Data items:
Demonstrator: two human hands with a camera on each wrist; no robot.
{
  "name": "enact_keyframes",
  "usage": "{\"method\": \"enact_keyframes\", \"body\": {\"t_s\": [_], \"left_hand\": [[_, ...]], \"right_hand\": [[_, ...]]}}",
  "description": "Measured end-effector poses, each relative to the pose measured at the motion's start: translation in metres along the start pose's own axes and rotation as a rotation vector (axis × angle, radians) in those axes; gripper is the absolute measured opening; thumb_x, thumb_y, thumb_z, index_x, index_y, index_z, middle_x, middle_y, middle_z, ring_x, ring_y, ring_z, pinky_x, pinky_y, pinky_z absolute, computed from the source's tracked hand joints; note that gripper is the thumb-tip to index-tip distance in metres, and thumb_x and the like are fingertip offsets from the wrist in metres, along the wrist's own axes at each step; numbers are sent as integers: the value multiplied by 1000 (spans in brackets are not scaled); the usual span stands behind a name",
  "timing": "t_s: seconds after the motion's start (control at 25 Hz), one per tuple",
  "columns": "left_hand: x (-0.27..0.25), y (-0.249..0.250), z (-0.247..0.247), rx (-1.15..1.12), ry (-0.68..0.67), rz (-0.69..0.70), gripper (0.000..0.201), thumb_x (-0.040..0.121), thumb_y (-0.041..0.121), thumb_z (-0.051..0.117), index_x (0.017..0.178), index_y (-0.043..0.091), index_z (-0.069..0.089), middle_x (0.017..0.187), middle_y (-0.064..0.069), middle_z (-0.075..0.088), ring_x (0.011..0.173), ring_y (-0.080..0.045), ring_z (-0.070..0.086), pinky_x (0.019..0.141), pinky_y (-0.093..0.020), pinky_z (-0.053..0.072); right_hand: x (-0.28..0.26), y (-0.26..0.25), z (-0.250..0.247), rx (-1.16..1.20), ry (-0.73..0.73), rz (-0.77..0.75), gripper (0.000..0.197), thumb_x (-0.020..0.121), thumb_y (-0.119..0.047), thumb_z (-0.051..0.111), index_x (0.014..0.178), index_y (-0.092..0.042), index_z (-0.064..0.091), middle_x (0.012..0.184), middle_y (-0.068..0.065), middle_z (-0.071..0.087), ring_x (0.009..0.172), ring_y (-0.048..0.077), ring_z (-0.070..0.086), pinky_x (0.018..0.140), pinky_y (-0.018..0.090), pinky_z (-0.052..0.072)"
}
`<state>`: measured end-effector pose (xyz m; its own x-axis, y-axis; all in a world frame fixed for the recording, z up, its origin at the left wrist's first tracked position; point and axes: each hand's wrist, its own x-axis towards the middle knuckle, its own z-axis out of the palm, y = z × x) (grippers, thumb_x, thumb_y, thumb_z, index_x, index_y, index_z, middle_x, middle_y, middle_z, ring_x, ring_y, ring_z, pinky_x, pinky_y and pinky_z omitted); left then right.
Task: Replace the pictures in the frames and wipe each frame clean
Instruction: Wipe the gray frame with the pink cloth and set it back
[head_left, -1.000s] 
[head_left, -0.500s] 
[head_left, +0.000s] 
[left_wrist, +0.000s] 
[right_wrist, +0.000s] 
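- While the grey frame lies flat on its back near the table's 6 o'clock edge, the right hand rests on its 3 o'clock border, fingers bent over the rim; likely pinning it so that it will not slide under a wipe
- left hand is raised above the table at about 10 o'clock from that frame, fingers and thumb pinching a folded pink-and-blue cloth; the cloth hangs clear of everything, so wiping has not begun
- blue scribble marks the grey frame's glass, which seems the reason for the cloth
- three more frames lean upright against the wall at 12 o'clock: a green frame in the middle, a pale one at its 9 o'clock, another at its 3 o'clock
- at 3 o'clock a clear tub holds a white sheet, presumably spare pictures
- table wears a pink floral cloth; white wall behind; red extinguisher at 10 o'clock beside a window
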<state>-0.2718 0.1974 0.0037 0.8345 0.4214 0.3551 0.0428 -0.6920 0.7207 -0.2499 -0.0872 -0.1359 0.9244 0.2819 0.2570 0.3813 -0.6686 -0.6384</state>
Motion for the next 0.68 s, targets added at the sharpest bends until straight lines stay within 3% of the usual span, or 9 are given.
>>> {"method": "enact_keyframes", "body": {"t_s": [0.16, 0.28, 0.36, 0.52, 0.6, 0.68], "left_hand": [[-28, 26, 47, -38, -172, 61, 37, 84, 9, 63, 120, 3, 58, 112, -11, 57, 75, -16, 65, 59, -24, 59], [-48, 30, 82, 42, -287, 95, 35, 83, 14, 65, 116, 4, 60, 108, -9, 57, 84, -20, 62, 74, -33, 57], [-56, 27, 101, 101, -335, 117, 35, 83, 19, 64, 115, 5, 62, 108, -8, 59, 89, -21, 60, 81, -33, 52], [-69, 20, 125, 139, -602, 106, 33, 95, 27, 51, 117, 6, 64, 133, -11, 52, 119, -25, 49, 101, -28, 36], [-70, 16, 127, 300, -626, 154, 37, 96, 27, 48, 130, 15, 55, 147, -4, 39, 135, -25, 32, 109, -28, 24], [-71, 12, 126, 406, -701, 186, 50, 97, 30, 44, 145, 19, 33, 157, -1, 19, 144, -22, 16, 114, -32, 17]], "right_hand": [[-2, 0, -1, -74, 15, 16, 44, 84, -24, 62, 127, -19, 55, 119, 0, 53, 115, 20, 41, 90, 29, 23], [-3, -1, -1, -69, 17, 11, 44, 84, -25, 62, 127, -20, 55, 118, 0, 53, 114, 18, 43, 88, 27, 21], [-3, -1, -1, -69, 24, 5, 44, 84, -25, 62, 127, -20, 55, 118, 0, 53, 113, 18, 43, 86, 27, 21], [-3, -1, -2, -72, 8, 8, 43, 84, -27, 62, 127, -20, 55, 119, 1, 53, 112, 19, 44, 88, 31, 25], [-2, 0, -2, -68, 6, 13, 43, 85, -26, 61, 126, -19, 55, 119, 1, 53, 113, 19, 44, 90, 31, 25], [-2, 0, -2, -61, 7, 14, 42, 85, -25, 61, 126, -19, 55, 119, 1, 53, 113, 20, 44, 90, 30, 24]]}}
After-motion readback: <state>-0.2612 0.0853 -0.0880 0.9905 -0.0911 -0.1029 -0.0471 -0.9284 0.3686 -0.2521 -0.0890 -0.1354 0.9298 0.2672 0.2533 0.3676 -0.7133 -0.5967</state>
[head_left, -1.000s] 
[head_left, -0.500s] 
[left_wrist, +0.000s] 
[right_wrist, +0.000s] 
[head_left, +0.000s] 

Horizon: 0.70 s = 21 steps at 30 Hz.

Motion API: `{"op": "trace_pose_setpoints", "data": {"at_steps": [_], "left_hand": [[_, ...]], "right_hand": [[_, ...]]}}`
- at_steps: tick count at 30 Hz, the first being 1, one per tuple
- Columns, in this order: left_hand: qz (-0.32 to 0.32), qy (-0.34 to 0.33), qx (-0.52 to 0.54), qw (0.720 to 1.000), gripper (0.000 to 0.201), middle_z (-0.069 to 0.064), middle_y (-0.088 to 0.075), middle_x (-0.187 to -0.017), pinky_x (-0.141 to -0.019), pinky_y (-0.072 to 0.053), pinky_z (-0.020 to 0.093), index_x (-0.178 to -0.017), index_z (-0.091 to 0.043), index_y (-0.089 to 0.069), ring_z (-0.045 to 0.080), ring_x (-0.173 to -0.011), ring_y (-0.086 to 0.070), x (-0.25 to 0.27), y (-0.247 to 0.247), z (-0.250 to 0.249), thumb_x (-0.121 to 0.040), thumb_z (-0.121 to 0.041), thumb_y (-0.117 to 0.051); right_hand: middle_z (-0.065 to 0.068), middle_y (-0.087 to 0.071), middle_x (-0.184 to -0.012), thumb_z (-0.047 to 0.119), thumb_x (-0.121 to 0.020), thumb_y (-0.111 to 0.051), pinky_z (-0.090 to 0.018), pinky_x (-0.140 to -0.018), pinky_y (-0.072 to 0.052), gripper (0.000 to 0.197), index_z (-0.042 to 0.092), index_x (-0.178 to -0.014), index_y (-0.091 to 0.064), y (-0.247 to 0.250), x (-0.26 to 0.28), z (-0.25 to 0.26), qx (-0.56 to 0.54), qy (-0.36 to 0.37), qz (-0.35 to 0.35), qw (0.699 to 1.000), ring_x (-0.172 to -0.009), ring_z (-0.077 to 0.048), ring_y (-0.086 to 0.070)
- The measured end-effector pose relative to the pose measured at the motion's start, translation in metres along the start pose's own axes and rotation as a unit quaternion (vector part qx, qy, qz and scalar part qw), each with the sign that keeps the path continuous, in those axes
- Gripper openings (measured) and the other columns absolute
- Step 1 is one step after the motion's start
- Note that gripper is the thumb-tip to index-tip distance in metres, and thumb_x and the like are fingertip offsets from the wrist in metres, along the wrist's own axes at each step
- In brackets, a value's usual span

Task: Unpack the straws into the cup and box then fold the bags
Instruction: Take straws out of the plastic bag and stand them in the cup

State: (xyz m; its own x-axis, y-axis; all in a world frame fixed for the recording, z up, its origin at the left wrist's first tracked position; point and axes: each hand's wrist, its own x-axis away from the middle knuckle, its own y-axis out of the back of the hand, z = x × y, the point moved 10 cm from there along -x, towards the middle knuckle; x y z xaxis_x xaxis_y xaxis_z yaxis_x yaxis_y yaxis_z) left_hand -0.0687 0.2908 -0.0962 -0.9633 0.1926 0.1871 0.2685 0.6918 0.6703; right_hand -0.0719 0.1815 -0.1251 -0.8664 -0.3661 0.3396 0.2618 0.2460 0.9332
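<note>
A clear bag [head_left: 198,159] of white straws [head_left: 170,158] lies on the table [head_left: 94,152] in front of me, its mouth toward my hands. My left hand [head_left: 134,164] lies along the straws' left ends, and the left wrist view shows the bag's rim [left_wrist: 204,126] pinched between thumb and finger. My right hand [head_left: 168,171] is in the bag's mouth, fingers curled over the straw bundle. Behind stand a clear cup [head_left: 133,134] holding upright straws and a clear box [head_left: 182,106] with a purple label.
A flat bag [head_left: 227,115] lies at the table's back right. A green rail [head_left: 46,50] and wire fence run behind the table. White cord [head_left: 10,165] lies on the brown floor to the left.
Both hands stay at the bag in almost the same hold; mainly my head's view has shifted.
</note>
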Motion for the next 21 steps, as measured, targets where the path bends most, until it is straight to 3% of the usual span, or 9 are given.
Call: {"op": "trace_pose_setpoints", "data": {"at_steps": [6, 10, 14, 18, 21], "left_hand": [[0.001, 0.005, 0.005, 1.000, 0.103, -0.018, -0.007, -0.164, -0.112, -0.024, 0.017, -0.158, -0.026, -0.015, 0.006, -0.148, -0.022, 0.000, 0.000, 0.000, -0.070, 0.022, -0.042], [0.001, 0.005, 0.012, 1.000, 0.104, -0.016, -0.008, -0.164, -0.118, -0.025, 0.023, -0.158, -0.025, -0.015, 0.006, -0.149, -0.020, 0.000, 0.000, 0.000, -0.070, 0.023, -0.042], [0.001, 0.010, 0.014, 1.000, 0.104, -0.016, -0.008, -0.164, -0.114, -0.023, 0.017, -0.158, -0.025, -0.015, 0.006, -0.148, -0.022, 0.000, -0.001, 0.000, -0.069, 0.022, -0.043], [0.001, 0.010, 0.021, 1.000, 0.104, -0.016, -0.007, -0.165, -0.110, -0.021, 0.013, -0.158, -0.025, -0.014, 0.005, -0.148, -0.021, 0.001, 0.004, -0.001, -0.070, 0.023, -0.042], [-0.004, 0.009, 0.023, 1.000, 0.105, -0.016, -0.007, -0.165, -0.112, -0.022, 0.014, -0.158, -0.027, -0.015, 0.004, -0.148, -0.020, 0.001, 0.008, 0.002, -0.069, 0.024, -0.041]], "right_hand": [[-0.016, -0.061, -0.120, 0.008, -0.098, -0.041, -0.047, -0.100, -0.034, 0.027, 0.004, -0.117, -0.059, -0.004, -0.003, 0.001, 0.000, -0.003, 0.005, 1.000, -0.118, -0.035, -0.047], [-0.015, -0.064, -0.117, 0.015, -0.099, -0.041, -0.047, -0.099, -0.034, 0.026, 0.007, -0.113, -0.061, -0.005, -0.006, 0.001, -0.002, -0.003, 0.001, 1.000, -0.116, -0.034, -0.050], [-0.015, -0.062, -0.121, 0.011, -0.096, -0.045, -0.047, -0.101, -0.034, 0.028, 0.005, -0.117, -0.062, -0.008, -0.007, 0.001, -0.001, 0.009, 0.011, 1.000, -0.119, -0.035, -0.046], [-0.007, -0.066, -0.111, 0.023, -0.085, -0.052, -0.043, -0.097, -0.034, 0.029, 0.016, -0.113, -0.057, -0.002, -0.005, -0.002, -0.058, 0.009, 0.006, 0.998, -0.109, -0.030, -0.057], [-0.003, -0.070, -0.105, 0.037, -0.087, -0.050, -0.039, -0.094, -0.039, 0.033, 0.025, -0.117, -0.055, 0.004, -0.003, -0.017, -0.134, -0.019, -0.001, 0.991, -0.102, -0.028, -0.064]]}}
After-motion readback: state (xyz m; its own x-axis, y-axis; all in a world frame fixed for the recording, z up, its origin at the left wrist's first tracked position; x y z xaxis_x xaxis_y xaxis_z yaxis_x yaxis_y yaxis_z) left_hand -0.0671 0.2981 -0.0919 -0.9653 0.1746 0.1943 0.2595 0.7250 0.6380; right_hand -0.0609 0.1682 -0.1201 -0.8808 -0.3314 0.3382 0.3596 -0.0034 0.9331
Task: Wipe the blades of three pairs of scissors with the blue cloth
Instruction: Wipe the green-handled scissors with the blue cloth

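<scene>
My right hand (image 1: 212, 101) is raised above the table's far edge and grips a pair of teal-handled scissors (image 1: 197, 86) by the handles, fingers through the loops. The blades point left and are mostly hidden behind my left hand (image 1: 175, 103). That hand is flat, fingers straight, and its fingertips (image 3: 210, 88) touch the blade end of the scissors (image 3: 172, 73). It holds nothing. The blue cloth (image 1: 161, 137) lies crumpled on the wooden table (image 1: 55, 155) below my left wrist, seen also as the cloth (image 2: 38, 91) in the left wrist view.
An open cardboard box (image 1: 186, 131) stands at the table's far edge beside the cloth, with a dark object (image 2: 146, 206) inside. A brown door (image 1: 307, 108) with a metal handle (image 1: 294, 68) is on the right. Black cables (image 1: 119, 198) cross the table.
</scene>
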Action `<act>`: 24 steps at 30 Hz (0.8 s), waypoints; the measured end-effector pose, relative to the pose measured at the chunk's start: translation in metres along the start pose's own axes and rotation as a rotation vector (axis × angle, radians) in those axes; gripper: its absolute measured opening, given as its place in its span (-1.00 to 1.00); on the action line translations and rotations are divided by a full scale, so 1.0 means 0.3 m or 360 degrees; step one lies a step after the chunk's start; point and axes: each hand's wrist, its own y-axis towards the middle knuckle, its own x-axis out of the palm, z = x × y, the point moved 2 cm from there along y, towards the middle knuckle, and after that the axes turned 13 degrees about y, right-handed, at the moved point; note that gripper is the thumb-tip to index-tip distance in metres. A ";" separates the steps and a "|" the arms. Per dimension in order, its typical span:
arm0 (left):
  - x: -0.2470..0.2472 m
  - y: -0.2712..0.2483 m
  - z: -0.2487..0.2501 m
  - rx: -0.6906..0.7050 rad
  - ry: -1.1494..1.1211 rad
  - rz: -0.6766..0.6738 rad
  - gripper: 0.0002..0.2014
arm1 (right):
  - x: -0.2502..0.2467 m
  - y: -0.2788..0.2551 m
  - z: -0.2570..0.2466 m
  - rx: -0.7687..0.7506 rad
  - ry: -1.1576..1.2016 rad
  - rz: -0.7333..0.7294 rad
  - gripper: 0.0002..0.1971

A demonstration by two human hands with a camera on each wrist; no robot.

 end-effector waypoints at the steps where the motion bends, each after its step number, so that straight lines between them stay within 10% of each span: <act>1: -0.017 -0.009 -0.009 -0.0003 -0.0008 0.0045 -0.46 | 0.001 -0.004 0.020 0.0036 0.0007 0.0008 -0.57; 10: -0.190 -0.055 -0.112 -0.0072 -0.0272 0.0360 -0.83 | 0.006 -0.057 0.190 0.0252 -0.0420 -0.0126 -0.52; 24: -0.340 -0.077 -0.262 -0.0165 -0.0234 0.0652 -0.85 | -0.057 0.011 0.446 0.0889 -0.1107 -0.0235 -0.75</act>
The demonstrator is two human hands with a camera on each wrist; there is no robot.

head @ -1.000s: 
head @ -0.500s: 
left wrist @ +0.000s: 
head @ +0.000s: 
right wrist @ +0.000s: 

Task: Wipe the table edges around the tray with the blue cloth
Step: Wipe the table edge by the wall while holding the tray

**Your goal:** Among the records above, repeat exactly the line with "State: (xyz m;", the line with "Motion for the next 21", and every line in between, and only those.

**Answer for the task:**
State: (xyz m; its own x-axis, y-axis; all in a world frame fixed for the recording, z up, its origin at the left wrist's first tracked position; point and axes: each hand's wrist, its own x-axis away from the middle knuckle, its own y-axis out of the back of the hand, z = x × y, the point moved 10 cm from there along -x, towards the middle knuckle; x y z xaxis_x xaxis_y xaxis_z yaxis_x yaxis_y yaxis_z) left_hand -0.0687 0.2908 -0.0962 -0.9633 0.1926 0.1871 0.2685 0.6918 0.6703; right_hand -0.0719 0.1815 -0.1251 -0.8664 -0.3661 0.3396 0.2618 0.2460 0.9332
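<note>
A clear bag [head_left: 198,159] of white straws [head_left: 170,158] lies on the table [head_left: 94,152] in front of me, its mouth toward my hands. My left hand [head_left: 134,164] lies along the straws' left ends, and the left wrist view shows the bag's rim [left_wrist: 204,126] pinched between thumb and finger. My right hand [head_left: 168,171] is in the bag's mouth, fingers curled over the straw bundle. Behind stand a clear cup [head_left: 133,134] holding upright straws and a clear box [head_left: 182,106] with a purple label.
A flat bag [head_left: 227,115] lies at the table's back right. A green rail [head_left: 46,50] and wire fence run behind the table. White cord [head_left: 10,165] lies on the brown floor to the left.
Both hands stay at the bag in almost the same hold; mainly my head's view has shifted.
</note>
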Motion for the next 21 steps, as measured, targets where the path bends most, until it is straight to 3% of the usual span, or 9 are given.

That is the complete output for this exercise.